◆ Work instruction
Nothing but a number is wanted here: the tally of lines in the material below that include "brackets".

########################################

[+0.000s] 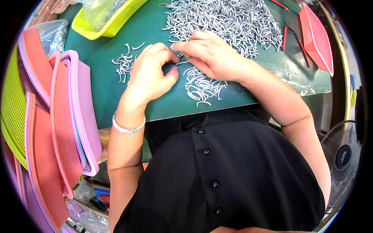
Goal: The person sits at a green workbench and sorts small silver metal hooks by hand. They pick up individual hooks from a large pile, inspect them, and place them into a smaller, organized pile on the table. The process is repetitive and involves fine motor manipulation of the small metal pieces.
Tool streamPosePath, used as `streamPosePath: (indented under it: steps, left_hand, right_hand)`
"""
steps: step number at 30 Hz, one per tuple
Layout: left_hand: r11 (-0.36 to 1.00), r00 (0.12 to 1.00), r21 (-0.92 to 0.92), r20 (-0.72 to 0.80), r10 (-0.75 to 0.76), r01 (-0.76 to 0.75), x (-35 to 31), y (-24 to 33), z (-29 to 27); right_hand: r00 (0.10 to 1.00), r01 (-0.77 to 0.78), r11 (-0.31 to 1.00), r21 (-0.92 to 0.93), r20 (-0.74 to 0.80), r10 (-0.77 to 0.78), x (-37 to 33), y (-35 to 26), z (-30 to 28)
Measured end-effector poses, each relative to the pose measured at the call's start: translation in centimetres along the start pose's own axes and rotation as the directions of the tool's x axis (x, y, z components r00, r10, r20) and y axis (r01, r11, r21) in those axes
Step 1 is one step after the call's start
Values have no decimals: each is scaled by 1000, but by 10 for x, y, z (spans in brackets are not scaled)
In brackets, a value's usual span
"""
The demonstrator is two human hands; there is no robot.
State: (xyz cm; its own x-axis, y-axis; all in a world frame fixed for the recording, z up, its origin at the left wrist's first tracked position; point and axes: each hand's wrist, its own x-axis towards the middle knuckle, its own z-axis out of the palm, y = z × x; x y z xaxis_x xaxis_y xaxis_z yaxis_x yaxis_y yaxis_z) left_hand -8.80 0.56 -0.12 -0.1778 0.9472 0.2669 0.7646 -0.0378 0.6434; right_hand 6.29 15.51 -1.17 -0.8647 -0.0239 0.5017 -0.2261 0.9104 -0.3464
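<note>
Black top: the black top (233,167) meets the green table (112,103); working back from this edge should keep pieces out of the lap.
Near cluster: loose curved grey pieces (204,85) lie just below the right hand, thinly spread, one straying toward the edge.
Left hand: the left hand (153,72) is half curled, a gap showing between thumb and forefinger; whether its fingertips pinch anything, I cannot tell.
Right hand: the right hand (213,56) bends inward, forefinger reaching toward the left fingertips; its grip is hidden.
Piece between hands: one grey piece (182,62) shows at the fingertips; something this thin probably wants a light, square touch.
Left cluster: a smaller cluster (123,66) lies left of the left hand, best kept apart from the others.
Heap: the large heap (229,23) spreads beyond the right hand; taking few from its fringe should limit tangling.
Far right: a red-handled tool (299,42) lies beside the pink tray (318,42).
</note>
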Motion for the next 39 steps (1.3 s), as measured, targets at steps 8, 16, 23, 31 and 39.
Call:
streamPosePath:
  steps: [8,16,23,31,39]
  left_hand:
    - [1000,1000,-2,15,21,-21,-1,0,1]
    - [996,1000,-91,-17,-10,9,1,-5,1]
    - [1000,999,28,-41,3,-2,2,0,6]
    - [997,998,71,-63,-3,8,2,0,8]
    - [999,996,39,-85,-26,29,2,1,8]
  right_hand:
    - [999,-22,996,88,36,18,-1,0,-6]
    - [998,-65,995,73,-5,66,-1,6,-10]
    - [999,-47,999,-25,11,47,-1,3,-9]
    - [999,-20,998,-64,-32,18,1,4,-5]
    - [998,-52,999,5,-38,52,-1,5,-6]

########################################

◆ Output below
2